Cartilha explica a iniciativa que visa o combate à violência e à importunação sexual contra as mulheres em todos os tipos de espaço

O protocolo Não se Cale foi criado pelo Governo de SP para reforçar as estratégias de proteção das mulheres em estabelecimentos privados e públicos, padronizando formas de acolhimento e suporte do poder público

Na última terça-feira (21), a equipe da Secretaria de Políticas para a Mulher do Governo do Estado de São Paulo distribuiu exemplares da cartilha do Protocolo Não se Cale em Guarulhos. A secretária da SP Mulher, Sonaira Fernandes, destacou a importância dessa iniciativa para elevar a proteção da população feminina: “A cartilha tem a função de esclarecer quais são as atitudes a serem tomadas ao presenciar ou mesmo ser vítima de violência ou importunação sexual nos mais diversos locais”.

O protocolo Não se Cale foi criado pelo Governo de SP para reforçar as estratégias de proteção das mulheres em estabelecimentos privados e públicos, padronizando formas de acolhimento e suporte do poder público. A certificação é exigida pelas leis 17.621/2023 e 17.635/2023 e decreto 67.856/2023 para quem trabalha em bares, restaurantes, casas de eventos, espetáculos e similares. O cumprimento será fiscalizado pelo Procon-SP, sendo que eventuais infrações podem resultar em multa, suspensão do serviço ou atividade e até interdição, nos termos estipulados pelo Código de Defesa do Consumidor.

A mulher que precisar de apoio pode pedir ajuda tanto verbalmente quanto por meio de um gesto já utilizado mundialmente para simbolizar essa necessidade e que, agora, passa a ser adotado em São Paulo e divulgado amplamente pelo poder público e entidades empresariais e comerciais. O sinal é feito com apenas uma mão: palma aberta para cima, polegar flexionado ao centro e dedos fechados em punho.

Diante da solicitação ou situação suspeita de assédio contra uma mulher, os profissionais capacitados que atuam nos estabelecimentos deverão acolher a vítima em espaço reservado e seguro – longe do agressor –, oferecer acompanhamento até o carro da pessoa ou veículo por ela acionado para sair do local. Caso haja necessidade, a polícia ou o SAMU, dependendo da situação, poderão ser acionados, respeitando sempre a decisão da mulher.

Além desse apoio, é obrigatório que os estabelecimentos fixem os cartazes oficiais sobre a lei em local visível para todos, além dos banheiros destinados ao público feminino. Somente os estabelecimentos que cumprirem integralmente a legislação poderão conquistar futuramente o Selo e Prêmio Estabelecimento Amigo da Mulher.

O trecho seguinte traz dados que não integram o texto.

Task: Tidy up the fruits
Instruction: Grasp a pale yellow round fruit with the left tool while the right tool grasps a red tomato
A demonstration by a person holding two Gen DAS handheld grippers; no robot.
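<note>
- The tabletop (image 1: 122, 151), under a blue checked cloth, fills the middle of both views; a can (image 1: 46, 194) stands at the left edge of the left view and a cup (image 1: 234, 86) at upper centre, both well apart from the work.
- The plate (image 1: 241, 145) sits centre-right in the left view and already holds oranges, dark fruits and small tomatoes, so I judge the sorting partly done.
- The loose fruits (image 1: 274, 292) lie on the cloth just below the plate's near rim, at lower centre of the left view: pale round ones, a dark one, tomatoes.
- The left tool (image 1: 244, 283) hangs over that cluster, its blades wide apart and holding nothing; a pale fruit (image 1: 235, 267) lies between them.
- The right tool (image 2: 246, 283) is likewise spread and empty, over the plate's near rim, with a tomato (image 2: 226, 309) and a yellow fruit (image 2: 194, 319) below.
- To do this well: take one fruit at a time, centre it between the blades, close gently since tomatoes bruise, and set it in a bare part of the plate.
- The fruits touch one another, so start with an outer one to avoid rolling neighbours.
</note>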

O Selo terá três categorias distintas – ouro, prata e bronze – e terá validade anual. Os critérios serão indicados em resolução estadual para graus de complexidade das ações adotadas pelo estabelecimento. A partir de 2024, aqueles que já tiverem obtido a certificação ouro poderão participar da premiação a partir de edital de chamamento público.